### Exercise
If a line in the material below has the word "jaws", copy it.

### Data provided

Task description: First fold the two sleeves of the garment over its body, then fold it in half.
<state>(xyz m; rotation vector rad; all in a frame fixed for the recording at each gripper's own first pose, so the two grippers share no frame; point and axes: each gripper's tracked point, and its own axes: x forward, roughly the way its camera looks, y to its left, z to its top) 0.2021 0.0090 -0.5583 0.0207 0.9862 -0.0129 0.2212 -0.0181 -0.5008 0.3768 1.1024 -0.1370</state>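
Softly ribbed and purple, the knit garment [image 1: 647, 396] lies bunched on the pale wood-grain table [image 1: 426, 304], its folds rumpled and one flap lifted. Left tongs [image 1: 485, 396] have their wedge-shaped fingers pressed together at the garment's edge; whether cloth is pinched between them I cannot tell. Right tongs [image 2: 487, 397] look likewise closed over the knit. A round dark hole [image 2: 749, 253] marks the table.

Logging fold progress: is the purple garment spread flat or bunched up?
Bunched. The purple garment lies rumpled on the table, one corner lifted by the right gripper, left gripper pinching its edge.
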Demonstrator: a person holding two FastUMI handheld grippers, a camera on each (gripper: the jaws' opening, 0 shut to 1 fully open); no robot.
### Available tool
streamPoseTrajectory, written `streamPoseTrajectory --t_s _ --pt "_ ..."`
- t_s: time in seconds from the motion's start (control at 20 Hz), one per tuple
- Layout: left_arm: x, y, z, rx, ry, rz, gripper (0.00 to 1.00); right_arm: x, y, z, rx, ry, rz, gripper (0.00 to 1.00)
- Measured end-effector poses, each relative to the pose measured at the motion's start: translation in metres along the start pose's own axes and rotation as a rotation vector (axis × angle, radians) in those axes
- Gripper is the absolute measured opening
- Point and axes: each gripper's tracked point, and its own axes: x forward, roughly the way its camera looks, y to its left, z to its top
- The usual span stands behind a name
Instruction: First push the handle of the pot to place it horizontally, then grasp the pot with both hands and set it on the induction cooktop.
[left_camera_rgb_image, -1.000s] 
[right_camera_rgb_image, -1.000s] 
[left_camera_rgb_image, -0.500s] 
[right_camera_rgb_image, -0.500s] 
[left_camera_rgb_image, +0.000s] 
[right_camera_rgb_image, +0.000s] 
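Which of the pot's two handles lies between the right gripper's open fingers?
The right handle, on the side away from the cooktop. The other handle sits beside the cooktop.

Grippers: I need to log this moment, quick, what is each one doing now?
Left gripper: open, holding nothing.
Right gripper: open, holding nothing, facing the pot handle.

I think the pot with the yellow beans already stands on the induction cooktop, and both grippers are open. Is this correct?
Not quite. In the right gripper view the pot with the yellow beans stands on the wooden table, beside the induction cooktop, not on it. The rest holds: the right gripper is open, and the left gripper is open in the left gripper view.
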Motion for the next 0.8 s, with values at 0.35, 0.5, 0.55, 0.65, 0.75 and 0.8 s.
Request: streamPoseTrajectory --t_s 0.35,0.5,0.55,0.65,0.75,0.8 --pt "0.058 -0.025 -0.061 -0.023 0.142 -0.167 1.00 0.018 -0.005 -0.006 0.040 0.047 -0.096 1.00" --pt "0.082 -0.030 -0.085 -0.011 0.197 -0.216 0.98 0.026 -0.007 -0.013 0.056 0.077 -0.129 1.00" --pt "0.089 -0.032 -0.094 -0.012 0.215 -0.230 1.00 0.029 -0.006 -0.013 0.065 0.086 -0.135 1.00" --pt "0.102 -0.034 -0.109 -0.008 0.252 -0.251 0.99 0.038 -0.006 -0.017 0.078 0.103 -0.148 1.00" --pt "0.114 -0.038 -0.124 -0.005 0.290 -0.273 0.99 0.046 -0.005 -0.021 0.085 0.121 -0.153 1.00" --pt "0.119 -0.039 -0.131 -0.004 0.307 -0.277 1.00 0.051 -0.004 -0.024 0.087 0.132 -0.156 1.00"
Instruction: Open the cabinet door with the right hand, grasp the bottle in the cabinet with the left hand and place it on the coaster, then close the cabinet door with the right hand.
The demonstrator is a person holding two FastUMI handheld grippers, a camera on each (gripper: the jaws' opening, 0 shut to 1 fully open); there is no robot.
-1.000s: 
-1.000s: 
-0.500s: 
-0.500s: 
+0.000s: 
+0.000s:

### Expected answer
Demonstrator: a person holding two FastUMI handheld grippers, a camera on each (gripper: the jaws' opening, 0 shut to 1 fully open); no robot.
The demonstrator is a person holding two FastUMI handheld grippers, a camera on each (gripper: the jaws' opening, 0 shut to 1 fully open); there is no robot.

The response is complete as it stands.